===== Stored data

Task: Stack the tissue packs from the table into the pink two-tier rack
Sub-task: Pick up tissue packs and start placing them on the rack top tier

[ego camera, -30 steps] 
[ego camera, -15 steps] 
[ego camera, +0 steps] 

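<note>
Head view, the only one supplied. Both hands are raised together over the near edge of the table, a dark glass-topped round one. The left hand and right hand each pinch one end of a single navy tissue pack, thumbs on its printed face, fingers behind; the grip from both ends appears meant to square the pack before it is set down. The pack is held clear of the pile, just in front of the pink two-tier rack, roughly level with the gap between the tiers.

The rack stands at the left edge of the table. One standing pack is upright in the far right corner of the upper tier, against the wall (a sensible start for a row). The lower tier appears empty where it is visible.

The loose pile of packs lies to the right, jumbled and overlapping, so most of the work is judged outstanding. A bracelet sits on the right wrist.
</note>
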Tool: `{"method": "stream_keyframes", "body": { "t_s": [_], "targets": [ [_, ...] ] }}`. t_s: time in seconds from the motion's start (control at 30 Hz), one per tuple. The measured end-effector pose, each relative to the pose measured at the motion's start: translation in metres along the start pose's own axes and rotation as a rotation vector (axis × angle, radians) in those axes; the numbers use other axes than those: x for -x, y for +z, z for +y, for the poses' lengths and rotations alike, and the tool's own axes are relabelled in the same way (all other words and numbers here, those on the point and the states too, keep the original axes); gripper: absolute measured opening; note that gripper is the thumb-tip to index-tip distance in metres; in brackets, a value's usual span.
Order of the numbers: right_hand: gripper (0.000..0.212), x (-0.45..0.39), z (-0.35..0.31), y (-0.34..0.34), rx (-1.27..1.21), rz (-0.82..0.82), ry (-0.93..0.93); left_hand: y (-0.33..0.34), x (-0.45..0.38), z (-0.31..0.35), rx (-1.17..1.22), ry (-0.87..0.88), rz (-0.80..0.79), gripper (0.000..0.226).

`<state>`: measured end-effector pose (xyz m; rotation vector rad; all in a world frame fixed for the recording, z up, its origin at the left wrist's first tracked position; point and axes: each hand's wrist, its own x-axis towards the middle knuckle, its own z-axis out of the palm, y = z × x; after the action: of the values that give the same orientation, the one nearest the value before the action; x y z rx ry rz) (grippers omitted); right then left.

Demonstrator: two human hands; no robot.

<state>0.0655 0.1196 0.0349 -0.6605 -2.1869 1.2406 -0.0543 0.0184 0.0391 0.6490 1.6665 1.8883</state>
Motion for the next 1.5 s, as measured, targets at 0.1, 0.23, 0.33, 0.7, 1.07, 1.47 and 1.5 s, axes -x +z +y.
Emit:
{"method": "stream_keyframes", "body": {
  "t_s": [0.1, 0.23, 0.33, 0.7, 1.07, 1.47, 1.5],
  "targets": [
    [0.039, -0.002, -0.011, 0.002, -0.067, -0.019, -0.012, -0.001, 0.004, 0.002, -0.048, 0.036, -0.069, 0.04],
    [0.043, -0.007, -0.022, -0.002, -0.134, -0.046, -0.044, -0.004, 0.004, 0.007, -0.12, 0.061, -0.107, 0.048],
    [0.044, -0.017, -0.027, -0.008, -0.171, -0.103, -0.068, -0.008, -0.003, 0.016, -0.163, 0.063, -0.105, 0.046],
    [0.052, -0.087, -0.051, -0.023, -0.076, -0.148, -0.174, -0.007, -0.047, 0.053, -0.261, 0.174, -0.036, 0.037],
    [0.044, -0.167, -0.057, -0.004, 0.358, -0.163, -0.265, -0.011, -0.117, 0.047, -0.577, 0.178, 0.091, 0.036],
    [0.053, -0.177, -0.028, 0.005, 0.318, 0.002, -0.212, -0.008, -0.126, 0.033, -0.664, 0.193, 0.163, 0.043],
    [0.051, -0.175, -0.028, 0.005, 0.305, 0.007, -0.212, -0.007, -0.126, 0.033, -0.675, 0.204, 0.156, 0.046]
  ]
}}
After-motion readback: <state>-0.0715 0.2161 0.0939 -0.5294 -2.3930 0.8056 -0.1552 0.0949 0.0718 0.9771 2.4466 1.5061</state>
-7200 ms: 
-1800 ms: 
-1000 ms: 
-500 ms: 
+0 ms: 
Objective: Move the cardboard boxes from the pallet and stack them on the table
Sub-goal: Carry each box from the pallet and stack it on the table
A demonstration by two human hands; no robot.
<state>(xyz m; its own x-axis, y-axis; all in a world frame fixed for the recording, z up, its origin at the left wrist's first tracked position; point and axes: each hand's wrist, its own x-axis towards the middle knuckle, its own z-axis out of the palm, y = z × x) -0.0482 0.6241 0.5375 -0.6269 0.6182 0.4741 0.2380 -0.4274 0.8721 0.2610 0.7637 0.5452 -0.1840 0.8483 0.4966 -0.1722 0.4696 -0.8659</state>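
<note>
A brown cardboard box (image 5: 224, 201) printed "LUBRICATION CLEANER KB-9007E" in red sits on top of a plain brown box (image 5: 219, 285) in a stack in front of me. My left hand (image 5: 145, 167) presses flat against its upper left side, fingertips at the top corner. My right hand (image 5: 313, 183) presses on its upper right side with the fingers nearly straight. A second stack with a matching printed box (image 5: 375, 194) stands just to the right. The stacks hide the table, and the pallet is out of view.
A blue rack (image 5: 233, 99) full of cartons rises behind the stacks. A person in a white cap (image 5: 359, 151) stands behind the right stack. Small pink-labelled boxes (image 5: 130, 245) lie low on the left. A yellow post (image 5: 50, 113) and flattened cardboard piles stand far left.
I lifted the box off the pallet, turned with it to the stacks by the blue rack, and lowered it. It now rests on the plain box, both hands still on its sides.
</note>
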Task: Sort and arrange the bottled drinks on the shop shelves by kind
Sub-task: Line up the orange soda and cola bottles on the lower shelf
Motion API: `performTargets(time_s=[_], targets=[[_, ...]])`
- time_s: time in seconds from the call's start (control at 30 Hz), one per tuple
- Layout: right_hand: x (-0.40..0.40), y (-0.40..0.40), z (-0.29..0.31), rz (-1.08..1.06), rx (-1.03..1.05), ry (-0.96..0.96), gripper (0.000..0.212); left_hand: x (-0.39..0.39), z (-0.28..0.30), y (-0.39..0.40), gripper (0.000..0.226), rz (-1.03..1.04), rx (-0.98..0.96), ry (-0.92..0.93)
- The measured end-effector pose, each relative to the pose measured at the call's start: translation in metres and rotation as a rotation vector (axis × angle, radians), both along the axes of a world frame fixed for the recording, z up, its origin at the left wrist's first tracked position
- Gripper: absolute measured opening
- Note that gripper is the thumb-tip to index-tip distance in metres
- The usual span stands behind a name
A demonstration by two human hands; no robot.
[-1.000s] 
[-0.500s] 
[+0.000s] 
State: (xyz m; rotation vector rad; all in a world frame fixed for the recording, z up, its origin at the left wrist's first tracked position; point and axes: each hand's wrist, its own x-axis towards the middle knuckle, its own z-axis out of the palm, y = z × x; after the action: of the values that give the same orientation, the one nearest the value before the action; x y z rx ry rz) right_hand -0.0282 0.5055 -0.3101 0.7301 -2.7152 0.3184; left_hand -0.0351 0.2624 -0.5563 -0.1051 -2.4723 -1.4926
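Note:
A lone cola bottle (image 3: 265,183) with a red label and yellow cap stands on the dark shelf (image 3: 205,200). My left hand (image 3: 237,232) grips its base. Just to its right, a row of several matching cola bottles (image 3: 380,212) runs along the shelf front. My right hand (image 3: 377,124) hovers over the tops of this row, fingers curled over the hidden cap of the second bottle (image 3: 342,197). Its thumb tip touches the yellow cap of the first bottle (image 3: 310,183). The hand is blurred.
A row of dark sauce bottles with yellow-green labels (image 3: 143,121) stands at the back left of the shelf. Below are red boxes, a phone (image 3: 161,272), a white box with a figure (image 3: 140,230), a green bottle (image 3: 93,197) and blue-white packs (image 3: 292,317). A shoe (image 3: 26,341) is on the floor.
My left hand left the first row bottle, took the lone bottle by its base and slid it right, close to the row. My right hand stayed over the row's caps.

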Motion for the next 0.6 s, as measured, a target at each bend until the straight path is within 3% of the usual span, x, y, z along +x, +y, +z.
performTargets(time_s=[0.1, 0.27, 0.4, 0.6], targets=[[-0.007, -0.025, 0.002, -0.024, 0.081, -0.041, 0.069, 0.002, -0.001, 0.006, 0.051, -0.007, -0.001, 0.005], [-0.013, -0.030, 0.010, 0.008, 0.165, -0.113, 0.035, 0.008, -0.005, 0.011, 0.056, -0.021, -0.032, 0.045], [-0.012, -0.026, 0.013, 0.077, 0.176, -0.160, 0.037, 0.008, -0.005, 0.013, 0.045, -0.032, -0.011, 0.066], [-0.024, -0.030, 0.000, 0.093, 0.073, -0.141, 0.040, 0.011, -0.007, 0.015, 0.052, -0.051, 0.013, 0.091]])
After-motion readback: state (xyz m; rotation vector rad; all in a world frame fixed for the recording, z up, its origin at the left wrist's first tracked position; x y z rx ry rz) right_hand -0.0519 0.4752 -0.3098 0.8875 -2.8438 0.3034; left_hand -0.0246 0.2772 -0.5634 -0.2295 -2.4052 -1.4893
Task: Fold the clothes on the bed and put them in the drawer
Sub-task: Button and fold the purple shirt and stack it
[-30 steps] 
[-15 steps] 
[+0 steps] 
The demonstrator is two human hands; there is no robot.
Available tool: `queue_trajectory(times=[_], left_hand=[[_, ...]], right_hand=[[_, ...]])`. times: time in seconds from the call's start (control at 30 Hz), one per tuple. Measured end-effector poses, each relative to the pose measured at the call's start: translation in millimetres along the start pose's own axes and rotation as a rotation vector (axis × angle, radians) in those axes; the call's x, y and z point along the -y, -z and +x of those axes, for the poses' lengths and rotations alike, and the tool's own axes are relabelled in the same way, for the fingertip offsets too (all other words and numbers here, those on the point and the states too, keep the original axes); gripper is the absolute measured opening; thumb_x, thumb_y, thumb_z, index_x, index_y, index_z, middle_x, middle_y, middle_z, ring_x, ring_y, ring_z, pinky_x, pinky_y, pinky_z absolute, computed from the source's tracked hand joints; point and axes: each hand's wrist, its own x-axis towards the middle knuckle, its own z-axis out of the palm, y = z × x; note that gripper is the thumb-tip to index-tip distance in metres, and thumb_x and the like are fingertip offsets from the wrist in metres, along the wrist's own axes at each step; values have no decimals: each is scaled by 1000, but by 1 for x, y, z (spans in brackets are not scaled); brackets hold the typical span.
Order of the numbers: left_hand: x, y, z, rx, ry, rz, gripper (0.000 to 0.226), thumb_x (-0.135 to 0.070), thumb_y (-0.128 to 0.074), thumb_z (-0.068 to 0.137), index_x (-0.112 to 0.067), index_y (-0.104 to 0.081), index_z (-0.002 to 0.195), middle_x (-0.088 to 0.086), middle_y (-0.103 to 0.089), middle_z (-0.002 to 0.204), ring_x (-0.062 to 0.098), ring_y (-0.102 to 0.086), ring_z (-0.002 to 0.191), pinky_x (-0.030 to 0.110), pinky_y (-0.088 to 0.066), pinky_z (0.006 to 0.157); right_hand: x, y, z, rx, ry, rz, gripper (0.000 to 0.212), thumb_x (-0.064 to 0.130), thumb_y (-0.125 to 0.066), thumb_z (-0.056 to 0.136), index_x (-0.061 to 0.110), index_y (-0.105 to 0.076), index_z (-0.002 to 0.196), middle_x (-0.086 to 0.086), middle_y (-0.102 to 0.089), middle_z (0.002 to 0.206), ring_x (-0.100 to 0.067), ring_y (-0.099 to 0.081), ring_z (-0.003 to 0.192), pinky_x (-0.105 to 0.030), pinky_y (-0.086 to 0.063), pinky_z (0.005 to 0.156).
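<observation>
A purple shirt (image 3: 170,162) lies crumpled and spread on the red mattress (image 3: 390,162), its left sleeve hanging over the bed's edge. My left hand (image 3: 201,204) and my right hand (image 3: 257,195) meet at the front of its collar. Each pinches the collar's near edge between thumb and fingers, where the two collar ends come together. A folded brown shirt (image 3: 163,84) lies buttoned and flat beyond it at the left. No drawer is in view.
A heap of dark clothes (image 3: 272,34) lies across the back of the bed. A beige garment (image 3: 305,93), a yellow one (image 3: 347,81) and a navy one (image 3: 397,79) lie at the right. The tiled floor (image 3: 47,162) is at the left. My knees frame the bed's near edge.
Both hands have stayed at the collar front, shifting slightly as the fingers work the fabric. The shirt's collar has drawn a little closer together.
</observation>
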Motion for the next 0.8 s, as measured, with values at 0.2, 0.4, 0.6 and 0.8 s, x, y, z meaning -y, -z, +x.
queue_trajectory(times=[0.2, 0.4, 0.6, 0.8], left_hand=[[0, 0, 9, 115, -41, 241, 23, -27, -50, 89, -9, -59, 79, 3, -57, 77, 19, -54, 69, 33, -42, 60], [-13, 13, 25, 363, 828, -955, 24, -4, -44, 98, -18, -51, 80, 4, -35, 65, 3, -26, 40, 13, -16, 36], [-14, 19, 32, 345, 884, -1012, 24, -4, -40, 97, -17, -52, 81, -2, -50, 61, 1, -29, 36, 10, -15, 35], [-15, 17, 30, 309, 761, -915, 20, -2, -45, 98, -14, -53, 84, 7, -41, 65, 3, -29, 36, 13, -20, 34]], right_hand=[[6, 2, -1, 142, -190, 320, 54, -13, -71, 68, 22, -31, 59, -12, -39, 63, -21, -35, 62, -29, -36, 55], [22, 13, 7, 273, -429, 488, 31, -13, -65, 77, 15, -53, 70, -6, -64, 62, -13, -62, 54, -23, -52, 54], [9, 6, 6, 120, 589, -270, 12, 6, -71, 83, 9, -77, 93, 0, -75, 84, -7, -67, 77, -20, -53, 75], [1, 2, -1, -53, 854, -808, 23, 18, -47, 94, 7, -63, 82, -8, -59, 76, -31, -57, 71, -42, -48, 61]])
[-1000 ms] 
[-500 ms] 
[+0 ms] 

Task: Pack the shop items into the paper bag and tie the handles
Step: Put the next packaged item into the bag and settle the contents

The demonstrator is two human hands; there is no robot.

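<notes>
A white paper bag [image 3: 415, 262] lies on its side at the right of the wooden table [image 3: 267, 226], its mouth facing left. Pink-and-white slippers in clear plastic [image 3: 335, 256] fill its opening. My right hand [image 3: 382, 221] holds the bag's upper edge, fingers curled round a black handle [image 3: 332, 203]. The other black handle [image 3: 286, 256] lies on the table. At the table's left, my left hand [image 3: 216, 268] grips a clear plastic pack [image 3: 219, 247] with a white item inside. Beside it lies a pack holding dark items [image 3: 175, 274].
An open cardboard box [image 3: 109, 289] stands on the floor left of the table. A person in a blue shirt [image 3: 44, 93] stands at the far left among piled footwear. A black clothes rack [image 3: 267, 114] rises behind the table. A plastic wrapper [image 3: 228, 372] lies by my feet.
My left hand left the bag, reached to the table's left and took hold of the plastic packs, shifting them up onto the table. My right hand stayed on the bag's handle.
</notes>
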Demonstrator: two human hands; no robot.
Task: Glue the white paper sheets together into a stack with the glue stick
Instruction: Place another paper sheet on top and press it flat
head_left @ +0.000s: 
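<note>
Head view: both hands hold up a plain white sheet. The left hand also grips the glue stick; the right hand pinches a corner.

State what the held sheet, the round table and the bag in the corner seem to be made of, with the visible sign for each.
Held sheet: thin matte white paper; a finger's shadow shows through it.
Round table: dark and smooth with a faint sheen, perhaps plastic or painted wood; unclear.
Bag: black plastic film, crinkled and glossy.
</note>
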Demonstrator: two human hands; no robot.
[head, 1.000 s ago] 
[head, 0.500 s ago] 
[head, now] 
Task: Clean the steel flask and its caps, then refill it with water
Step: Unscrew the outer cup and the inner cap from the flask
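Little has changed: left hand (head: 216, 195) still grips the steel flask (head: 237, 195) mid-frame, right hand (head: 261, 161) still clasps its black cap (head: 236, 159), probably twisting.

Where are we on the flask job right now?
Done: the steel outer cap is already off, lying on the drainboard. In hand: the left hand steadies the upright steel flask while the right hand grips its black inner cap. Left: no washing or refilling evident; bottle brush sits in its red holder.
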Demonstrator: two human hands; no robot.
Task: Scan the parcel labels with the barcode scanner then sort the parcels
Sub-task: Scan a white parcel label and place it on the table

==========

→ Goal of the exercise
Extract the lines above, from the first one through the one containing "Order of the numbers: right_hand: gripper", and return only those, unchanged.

→ Output for this exercise
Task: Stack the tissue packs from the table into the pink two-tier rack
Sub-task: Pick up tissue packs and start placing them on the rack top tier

[ego camera, -30 steps] 
[ego camera, -15 steps] 
[ego camera, +0 steps] 

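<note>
Head view, the only one supplied. Both hands are raised together over the near edge of the table, a dark glass-topped round one. The left hand and right hand each pinch one end of a single navy tissue pack, thumbs on its printed face, fingers behind; the grip from both ends appears meant to square the pack before it is set down. The pack is held clear of the pile, just in front of the pink two-tier rack, roughly level with the gap between the tiers.

The rack stands at the left edge of the table. One standing pack is upright in the far right corner of the upper tier, against the wall (a sensible start for a row). The lower tier appears empty where it is visible.

The loose pile of packs lies to the right, jumbled and overlapping, so most of the work is judged outstanding. A bracelet sits on the right wrist.
</note>
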Tool: `{"method": "stream_keyframes", "body": { "t_s": [_], "targets": [ [_, ...] ] }}`. t_s: time in seconds from the motion's start (control at 30 Hz), one per tuple. The measured end-effector pose, each relative to the pose measured at the motion's start: translation in metres along the start pose's own axes and rotation as a rotation vector (axis × angle, radians) in those axes; the numbers use other axes than those: x for -x, y for +z, z for +y, for the poses' lengths and rotations alike, and the tool's own axes are relabelled in the same way (all other words and numbers here, those on the point and the states too, keep the original axes); gripper: absolute measured opening; note that gripper is the thumb-tip to index-tip distance in metres; in brackets, a value's usual span.
Order of the numbers: right_hand: gripper (0.000..0.212), x (-0.45..0.39), z (-0.35..0.31), y (-0.34..0.34), rx (-1.27..1.21), rz (-0.82..0.82), ry (-0.93..0.93); left_hand: y (-0.33..0.34), x (-0.45..0.38), z (-0.31..0.35), rx (-1.17..1.22), ry (-0.87..0.88), rz (-0.80..0.79), gripper (0.000..0.226).

The full answer has been given.